TRIGGER WARNING!! The content in this article discusses suicide and suicidal ideations.

Suicide is the act of causing the death of yourself. When people think of suicide an image of someone jumping off a bridge or a cliff may come to mind. Maybe even jumping onto train tracks or from a high place into a body of water or the ground below. It can involve things like rope, ladders, concrete, sharp objects, alcohol or drugs, and endless other things. None of those ways or things are often possible for someone with mobility issues due to a disability. Does this mean that those without the ability to access these means do not experience the feelings of suicide and want to end it? NO!

For as long as I can remember I’ve had an overwhelming feeling to escape and get away. Not from just one situation or certain people but all people and all places. As early as the age of seven or 8 maybe earlier I would sit in the car and as it was moving I would open the door hoping to fall out as I was unable to jump due to my disability. Of course, I would be caught and get in trouble for doing this as it wasn’t safe which I was aware of. Other times I would hold my breath as I pretended to be asleep int the back seat when I was checked on to make sure I was breathing. Because I was a child there was no understanding of the result of what I was doing. I never had a thought about wanting to die. I wanted the abuse to end and to get away from the people I was around. The older I got an awareness that I was going to be in trouble for the thoughts and feelings I was having and the fear of being unable to complete it was a big part of my life.

As an adult during my first year of college was what I consider to be my attempt. It was late evening and I was sitting alone in my apartment at the time. Because of the people I was hanging around at the time, there was alcohol in my apartment along with a bottle of aspirin 600 and knives were within my reach. I HAD THE PLAN! I had failed attempts in the past trying to drown in the bathtub as my knees are unable to bend and I have a rod in my back. I wanted to be sure that if the pills and alcohol didn’t do it that I had the knife to finish. All that was left was to write the note.

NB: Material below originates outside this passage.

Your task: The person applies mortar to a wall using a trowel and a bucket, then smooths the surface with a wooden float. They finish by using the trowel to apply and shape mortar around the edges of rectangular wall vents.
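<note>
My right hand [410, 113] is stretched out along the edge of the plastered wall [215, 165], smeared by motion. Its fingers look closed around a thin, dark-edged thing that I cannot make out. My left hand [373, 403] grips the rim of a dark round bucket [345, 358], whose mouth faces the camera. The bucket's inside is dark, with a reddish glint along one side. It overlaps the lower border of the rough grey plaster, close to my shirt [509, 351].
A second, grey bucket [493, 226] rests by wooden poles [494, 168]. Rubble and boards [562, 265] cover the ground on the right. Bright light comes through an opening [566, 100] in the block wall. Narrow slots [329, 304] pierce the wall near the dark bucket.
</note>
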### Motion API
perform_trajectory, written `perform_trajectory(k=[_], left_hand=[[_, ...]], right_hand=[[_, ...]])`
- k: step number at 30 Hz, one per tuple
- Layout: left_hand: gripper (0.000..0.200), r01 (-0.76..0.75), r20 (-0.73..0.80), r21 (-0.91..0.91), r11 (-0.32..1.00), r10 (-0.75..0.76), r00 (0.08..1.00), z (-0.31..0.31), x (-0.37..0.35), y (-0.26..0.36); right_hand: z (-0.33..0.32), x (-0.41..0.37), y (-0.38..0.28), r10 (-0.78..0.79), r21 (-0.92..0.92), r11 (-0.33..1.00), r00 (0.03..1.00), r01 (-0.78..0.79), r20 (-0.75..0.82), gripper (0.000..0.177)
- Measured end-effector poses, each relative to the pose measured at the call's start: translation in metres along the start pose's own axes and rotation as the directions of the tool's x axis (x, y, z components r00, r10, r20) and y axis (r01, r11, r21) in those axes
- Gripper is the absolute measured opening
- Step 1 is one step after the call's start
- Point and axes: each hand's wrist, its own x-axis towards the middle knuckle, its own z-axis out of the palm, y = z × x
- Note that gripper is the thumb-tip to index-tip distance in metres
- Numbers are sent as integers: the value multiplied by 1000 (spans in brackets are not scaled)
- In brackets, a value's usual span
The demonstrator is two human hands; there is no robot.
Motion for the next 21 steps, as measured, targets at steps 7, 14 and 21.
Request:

It started as many do…To whoever finds this it wasn’t your fault. I faked an I love you statement to my parents which I fully did blame and did not love. The place I found myself in that night had everything to do with my childhood. I stated several reasons for why I had done what I did. When I had finished the note, had the pill bottle in hand going to get the knife and everything else, I heard a knock on my door. I rushed to hide the knife in the closet and act as if nothing was going on opening the door. On the other side was the person who would become involved in turning my life around. I didn’t go through with my plan that night and even though I still do struggle with thoughts and there have been urges I’ve never gotten to the point of a plan and further to a note. The biggest thing I took away from that was the realization of how creative one has to be when a disability is in the mix of suicide, suicidal ideation, and suicidal thoughts.

Because suicide doesn’t show up the same for disabled people due to the challenges they face with mobility it often goes unnoticed and it’s not something that many if anyone is equipt to deal with. It can feel for those who struggle with it as if it’s a non-existent problem. Another complexity in this situation is those around you that assist you with daily needs and support fear of getting into trouble. Those things alone can add to the need to end it. The worst part was being able to hear the voices in my head that were saying how much of a mess I left behind or my life wasn’t that difficult and I was selfish.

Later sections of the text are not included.